The line with "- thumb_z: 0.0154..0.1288", the line with "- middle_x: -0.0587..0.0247", and all lines between them in the material below: return these exactly, and no others.
╭──
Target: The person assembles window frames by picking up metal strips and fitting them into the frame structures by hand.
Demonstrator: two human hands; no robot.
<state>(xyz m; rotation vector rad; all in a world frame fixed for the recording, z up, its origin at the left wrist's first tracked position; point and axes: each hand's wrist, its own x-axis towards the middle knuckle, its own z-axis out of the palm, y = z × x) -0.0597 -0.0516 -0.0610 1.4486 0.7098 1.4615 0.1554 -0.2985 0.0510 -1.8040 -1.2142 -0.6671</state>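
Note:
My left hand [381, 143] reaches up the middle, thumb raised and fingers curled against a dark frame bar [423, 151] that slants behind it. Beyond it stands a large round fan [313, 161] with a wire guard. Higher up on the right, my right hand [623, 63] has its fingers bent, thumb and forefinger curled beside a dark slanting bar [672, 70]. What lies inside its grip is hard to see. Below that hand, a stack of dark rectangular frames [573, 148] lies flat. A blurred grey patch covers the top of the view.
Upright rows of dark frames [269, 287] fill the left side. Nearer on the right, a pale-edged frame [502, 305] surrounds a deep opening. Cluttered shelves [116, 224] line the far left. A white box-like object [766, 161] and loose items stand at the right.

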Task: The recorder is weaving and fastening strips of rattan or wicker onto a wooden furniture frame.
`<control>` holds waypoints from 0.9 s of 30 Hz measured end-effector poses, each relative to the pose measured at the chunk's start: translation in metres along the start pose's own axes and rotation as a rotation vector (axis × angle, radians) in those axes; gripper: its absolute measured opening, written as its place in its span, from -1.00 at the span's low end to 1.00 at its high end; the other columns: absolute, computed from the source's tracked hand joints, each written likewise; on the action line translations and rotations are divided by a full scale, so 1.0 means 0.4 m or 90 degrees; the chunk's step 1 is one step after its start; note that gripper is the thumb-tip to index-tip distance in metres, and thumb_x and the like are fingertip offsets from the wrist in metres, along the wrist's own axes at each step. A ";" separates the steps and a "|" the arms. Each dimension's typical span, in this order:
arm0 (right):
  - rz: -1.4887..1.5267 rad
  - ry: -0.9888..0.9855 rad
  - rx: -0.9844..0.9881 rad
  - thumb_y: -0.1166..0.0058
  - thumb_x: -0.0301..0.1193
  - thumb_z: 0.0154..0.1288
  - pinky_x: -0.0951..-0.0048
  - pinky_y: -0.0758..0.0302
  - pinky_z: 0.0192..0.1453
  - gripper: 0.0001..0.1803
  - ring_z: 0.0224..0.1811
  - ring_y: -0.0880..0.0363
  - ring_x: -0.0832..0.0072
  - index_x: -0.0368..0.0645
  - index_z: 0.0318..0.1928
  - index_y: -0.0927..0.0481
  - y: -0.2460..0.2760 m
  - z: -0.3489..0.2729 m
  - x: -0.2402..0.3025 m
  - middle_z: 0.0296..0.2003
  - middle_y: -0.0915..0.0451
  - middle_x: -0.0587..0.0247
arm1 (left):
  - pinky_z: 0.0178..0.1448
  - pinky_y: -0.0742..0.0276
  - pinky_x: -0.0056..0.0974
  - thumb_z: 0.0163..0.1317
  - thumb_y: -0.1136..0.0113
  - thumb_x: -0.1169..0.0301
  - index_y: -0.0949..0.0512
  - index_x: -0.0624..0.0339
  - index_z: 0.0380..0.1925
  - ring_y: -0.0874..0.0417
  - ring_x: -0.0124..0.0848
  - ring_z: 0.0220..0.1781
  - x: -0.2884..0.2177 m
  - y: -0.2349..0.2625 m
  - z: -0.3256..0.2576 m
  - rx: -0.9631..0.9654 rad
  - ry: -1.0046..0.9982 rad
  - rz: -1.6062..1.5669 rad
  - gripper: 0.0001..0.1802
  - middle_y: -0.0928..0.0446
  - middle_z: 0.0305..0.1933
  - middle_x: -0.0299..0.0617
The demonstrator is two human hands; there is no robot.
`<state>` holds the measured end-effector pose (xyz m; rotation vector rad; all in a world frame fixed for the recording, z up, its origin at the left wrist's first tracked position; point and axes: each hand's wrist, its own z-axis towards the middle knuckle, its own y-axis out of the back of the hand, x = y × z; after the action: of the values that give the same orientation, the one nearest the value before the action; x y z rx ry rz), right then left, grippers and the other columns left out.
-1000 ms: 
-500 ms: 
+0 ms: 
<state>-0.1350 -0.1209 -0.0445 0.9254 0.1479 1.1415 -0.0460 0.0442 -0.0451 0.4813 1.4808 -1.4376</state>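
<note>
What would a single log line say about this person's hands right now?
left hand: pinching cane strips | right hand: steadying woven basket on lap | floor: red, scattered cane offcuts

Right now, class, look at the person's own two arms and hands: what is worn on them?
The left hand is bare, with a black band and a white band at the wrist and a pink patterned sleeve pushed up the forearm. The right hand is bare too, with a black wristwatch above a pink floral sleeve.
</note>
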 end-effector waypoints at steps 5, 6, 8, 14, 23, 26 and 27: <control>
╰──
* _OUTPUT BELOW_
  - thumb_z: 0.0154..0.1288
  - pinky_x: -0.0951..-0.0048
  - pinky_y: -0.0758..0.0302
  - pinky_z: 0.0192..0.1453
  - gripper: 0.0001..0.1803
  - ring_z: 0.0224..0.1811
  - ring_y: -0.0880..0.0363
  - ring_x: -0.0832..0.0072
  - index_x: -0.0368..0.0645
  - index_z: 0.0318..0.1928
  - index_y: -0.0927..0.0481
  - y: -0.2460..0.2760 m
  - z: -0.3489..0.2729 m
  - x: -0.2402..0.3025 m
  - middle_z: 0.0296..0.2003
  - middle_y: -0.0915..0.0451
  - middle_x: -0.0587..0.0247

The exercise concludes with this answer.